A Little More Good In The World

By Chris Tarbox June 6, 2019
Photographer:

Categories: Lifestyles & Communities, Our Lives


Get to know Lavender‘s 2019 Pride Cover and a Cruise contest winner: Beth Mejia!

The world can be a scary place. In a time when marginalized communities are facing unprecedented strife in America and abroad, every little bit of love and support goes a long way. Twin Cities Gay For Good co-founder Beth Mejia is one such ray of sunshine.

“I was one of the chairs and board of governors for Human Rights Campaign, and then I took a break, and my friend knows me well enough that he’s like, ‘What are you going to do next?’” said Mejia. “And I’m like, ‘Well, you know, I think I want to be a little more authentic about who I am and making sure that I get out and I am doing something that I really truly love, and that’s caring for people in different ways.’”

Mejia’s capacity for nurturing is well-documented. She currently serves as a board member for the North Memorial Health Foundation, working as a Community Leader and Specialty Imaging Tech.

“I think I’ve always known that I’ve been a caregiver from the time that I was a kid,” said Mejia. “I have worked at Allina, but now I’ve worked at North Memorial for the last six years.”

She also regularly consults with local nonprofits and GLBT advocacy groups. But it was her discovery of the national Gay For Good (G4G) organization.

“Gay For Good is an LGBTQ volunteer-based organization that goes out in the community and does service projects with environmental and social nonprofits,” said Mejia. “We have 15 chapters throughout the nation right now, and we’re growing everywhere from the Twin Cities—which I founded—to San Francisco, Chicago, New York City, and Dallas. We’re basically getting out there and doing good for our communities and really kind of trying to bridge that gap between the LGBT community and the greater community, and making sure that we’re out there and we’re present.”

Mejia also serves as the National Vice Chair for G4G, and was instrumental in getting the Twin Cities chapter on its feet five years ago.

“I went out to Los Angeles to go learn about it, and then I brought it back and got a core group of people together and said, ‘Let’s do this here,'” said Mejia.

Mejia grew up on the north side of Minneapolis before moving to the northern suburbs with her family, eventually attending high school in Anoka. Discovering her sexuality as teen in that area at that particular time in history wasn’t exactly a breeze.

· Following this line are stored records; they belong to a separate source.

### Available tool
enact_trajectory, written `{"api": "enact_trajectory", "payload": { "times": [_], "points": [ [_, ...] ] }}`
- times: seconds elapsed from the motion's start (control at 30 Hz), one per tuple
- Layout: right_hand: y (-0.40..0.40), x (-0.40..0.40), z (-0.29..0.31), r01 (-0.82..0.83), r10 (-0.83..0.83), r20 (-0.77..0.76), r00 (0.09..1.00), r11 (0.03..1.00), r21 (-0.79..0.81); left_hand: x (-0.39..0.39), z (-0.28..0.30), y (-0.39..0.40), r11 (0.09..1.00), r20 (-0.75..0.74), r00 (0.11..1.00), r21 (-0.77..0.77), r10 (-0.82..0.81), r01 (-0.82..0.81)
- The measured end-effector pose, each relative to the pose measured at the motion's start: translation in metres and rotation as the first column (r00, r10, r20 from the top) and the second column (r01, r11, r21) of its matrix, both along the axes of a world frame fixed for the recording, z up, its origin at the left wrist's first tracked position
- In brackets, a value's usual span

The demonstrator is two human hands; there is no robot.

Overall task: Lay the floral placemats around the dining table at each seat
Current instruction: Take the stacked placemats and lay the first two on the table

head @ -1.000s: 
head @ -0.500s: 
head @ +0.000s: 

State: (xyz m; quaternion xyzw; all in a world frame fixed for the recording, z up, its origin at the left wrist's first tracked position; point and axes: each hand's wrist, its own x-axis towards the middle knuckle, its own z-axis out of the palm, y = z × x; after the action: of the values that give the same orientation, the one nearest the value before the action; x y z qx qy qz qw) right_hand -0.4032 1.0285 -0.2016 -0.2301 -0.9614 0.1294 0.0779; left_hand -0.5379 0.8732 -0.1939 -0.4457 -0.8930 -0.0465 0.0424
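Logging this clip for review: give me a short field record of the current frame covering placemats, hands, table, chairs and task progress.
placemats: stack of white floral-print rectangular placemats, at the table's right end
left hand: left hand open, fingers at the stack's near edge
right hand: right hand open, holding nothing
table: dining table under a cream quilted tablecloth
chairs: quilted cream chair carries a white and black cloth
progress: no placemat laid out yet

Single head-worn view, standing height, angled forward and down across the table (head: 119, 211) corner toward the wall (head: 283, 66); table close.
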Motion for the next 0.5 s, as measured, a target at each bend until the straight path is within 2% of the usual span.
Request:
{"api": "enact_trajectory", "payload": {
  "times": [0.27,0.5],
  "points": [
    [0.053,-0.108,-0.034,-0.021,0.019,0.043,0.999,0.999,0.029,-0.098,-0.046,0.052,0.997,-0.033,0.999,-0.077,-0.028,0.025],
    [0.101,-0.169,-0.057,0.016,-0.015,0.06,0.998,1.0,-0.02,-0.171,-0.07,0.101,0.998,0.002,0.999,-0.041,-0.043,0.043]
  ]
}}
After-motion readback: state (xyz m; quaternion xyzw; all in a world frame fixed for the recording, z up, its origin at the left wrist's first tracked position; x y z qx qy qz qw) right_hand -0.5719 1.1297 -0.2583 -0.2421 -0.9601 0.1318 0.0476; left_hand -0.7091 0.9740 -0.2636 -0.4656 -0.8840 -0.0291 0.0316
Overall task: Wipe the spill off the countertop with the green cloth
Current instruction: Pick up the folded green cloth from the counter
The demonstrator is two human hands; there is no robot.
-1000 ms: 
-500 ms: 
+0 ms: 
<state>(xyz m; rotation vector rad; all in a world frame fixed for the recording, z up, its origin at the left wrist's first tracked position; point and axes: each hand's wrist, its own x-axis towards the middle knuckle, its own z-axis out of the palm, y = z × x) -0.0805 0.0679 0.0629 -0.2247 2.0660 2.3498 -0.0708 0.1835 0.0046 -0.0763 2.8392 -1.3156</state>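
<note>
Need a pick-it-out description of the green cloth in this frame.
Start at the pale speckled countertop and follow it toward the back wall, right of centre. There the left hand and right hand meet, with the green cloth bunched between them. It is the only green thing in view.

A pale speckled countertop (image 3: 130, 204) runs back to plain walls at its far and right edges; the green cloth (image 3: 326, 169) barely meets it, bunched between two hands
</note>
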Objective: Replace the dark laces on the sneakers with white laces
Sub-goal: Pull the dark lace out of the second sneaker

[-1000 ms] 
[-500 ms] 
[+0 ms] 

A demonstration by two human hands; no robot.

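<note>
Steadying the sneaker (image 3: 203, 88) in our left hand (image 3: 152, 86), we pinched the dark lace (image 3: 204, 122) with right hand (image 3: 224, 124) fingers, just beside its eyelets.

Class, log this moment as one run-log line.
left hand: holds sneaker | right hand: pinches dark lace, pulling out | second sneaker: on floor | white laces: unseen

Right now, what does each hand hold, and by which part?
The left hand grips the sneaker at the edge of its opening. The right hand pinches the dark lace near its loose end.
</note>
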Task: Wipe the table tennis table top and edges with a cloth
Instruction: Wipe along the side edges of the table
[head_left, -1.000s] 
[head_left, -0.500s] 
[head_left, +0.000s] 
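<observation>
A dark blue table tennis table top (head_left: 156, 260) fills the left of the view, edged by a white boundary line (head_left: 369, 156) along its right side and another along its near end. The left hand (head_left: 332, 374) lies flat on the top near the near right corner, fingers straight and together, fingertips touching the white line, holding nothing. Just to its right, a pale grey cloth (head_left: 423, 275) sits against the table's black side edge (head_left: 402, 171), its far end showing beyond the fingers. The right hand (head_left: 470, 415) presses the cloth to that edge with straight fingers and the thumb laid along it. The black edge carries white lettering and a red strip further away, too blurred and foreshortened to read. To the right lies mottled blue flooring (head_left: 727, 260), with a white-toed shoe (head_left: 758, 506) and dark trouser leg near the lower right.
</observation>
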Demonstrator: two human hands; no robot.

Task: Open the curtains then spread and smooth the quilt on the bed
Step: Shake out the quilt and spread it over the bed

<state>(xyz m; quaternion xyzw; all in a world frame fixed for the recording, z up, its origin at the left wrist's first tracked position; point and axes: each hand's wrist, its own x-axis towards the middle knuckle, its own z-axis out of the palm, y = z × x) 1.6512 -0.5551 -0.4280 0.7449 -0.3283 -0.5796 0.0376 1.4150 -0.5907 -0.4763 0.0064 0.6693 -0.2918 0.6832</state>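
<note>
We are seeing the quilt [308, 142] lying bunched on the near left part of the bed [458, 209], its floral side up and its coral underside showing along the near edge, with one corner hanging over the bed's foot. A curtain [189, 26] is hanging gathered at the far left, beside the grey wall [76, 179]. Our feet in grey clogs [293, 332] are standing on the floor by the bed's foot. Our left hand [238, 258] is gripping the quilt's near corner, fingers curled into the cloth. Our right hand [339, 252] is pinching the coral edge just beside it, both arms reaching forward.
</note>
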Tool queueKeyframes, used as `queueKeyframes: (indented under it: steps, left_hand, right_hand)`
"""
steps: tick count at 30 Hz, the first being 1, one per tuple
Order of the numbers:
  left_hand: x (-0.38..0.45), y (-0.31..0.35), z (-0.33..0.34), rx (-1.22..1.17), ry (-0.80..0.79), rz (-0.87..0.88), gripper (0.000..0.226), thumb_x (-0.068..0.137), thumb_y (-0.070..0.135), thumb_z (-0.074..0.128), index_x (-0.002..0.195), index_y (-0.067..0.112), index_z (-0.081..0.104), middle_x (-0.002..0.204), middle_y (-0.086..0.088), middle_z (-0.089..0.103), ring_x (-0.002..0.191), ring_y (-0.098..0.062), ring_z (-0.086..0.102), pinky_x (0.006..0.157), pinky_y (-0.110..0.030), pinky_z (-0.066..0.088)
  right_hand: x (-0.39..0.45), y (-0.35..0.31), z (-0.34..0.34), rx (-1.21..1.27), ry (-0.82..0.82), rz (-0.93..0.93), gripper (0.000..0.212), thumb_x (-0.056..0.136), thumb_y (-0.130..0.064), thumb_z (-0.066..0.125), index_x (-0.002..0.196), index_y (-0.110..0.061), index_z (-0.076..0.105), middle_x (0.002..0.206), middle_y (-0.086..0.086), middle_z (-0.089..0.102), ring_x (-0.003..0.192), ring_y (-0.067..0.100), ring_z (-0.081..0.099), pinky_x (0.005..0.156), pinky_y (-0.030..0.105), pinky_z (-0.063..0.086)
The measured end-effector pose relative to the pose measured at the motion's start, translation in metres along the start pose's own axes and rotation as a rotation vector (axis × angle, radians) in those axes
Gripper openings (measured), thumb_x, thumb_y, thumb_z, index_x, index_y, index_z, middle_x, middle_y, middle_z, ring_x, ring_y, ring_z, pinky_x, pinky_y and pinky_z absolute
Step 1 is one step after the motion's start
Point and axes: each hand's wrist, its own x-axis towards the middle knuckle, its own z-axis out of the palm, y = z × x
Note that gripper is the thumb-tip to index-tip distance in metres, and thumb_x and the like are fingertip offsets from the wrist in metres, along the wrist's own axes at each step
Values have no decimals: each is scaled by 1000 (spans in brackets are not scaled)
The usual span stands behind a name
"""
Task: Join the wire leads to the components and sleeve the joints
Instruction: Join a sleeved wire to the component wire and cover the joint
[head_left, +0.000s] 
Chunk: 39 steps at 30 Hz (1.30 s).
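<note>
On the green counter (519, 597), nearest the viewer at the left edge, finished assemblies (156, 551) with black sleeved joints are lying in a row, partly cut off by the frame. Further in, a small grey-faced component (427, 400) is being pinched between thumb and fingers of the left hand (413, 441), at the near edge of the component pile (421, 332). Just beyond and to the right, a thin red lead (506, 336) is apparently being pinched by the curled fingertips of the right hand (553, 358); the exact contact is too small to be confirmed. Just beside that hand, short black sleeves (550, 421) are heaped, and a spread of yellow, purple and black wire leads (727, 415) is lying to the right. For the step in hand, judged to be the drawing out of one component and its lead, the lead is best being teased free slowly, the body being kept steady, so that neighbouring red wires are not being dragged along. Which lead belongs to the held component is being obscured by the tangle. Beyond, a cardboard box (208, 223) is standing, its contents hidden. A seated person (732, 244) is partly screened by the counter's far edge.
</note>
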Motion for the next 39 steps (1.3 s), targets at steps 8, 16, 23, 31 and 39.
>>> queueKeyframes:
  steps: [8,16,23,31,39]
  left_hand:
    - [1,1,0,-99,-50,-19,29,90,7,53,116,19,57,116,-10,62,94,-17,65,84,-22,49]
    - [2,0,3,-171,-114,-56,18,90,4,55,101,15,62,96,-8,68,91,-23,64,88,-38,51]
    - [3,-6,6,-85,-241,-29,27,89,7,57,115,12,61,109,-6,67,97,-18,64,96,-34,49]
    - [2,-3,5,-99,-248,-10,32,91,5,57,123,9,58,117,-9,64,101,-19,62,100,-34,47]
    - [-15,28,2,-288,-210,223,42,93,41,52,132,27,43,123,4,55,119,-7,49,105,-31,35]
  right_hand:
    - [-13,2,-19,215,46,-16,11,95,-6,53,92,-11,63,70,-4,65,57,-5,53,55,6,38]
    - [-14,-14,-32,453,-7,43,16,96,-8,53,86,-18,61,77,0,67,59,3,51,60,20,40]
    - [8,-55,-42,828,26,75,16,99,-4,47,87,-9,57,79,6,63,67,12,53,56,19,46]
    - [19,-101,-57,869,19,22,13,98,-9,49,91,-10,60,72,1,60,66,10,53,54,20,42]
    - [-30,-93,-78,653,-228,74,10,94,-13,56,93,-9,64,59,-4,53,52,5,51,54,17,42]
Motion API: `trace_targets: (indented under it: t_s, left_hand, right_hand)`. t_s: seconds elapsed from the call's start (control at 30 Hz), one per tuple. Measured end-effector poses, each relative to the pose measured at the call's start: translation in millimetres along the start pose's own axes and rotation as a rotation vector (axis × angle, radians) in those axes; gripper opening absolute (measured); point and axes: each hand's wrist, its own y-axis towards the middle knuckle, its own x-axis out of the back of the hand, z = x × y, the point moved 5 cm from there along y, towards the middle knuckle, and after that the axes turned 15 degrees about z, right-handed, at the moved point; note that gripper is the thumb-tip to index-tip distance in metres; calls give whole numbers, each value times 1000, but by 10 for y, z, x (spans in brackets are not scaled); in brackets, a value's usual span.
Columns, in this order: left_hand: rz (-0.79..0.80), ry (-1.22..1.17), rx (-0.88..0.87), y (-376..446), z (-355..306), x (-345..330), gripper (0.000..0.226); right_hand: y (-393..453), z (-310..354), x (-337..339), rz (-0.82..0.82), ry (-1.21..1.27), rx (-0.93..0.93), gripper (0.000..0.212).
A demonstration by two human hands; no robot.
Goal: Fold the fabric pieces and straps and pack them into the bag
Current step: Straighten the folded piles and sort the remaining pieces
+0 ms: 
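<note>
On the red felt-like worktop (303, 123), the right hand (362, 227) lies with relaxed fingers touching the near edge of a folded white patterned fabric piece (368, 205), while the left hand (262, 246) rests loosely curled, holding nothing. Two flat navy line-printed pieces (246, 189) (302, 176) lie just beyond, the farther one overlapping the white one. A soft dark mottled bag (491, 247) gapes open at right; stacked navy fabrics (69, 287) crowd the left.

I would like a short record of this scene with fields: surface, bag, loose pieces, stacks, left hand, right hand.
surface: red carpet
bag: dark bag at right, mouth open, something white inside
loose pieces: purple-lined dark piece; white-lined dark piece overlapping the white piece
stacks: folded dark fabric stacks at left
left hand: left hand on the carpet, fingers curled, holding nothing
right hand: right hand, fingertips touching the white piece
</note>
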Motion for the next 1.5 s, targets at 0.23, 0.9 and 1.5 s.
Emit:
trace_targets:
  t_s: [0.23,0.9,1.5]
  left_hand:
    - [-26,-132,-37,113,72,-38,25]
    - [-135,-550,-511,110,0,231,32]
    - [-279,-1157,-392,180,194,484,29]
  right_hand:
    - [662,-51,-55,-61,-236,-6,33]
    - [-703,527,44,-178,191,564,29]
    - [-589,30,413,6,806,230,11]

“I think I still was in that process of, ‘Is this really who I am?’” said Mejia. “By senior high, I was having a relationship with somebody in high school, but somewhat closeted at the time because I was up at Anoka. So I really came out when I probably about 18 years old.”

Now living in Southwest Minneapolis, Mejia has been loud and proud about being true to herself.

“I’m just me,” said Mejia. “I just live my life authentically and try to be open and vulnerable about who I am as a human being. Yes, we have a long ways to go. I think we all know that. But I think that the way that I live my life is just being authentic about who I am and being out there in the community. It is important that we see the need for (facilitating) diversity, equity, and inclusion.”

Mejia says that she’s illustrative of said progress, being that she’s a Mexican-American GLBT individual serving on the North Memorial Health Foundation.

“It’s important so that our kids today can see that, and to empower them, and let them know that you can be anything that you want to be in your life,” she says.

So as she proudly graces Lavender‘s Pride Edition cover this year, what does having pride mean to Beth Mejia?

“In our culture still today, we’re fighting for our rights,” said Mejia. “Pride to me is making sure that they understand that we’re not going anywhere. We’re not stopping who we are. And I think we need a little more good in the world right now. I think we need it more than ever before. And that for me is why it’s so important to let people know that. You can’t bring down people who are just doing good things in the world.”